Confidence Intervals Interview Questions

Tanmay Thaker
Nerd For Tech
Published in
5 min readAug 11, 2021

Confidence Interval: A confidence interval, in statistics, refers to the probability that a population parameter will fall between two set values. Confidence intervals measure the degree of uncertainty or certainty in a sampling method. A confidence interval can take any number of probabilities, with the most common being a 95% or 99% confidence level.

Calculating a Confidence Interval (Theory)

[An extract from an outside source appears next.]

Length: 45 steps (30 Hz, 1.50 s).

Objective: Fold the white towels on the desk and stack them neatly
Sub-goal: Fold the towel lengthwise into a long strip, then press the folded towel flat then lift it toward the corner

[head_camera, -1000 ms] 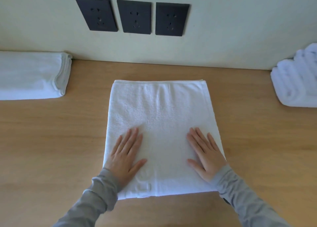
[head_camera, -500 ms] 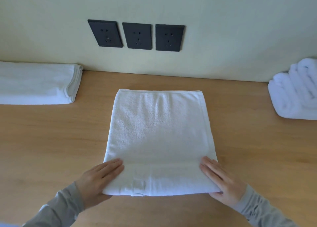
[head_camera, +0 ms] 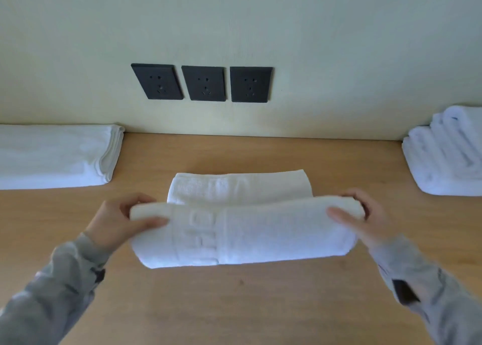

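A white towel [head_camera: 242, 230] lies in the middle of the wooden desk [head_camera: 260, 305], its near edge lifted and carried toward the wall, so the near half curls over the far half. My left hand [head_camera: 120, 222] pinches the lifted edge at its left corner, thumb on top. My right hand [head_camera: 365, 219] pinches the right corner the same way. An embossed band shows on the raised part. A folded white towel [head_camera: 52, 156] lies flat at the far left. A stack of folded white towels [head_camera: 448, 154] sits at the far right.
The wall [head_camera: 339, 57] rises straight behind the desk and carries three black sockets [head_camera: 203, 83]. Bare wood stretches between the middle towel and each side pile, and in front of my arms.
My hands slid from flat on the towel to its near corners, gripped them and lifted the near edge up and toward the wall. The camera view tilted upward.
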Tool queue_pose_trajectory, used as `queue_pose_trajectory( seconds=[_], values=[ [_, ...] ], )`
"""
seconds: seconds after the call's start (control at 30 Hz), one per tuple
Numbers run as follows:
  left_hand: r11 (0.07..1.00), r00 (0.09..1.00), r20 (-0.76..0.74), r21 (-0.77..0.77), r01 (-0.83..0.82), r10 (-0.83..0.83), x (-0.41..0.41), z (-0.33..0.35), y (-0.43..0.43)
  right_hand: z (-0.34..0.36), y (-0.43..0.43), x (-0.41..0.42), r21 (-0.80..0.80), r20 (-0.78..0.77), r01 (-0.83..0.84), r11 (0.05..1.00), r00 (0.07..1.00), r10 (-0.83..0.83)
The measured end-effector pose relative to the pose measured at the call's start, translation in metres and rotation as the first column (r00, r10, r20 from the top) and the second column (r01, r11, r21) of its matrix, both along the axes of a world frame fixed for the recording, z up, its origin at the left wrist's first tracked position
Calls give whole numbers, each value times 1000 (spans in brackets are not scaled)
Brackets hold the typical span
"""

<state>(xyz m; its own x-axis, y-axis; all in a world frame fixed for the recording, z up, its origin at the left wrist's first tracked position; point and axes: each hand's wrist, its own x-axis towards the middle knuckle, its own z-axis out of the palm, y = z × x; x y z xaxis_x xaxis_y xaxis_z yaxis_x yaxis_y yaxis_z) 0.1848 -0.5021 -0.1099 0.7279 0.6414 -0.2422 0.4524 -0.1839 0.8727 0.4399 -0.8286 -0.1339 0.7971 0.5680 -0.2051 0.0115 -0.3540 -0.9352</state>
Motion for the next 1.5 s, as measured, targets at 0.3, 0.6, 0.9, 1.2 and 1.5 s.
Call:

Suppose a group of researchers is studying the heights of high school basketball players. The researchers take a random sample from the population and establish a mean height of 74 inches. The mean of 74 inches is a point estimate of the population mean. A point estimate by itself is of limited usefulness because it does not reveal the uncertainty associated with the estimate; you do not have a good sense of how far away this 74-inch sample mean might be from the population mean. What’s missing is the degree of uncertainty in this single sample.

Confidence intervals provide more information than point estimates. By establishing a 95% confidence interval using the sample’s mean and standard deviation, and assuming a normal distribution as represented by the bell curve, the researchers arrive at an upper and lower bound that contains the true mean 95% of the time. Assume the interval is between 72 inches and 76 inches. If the researchers take 100 random samples from the population of high school basketball players as a whole, the mean should fall between 72 and 76 inches in 95 of those samples.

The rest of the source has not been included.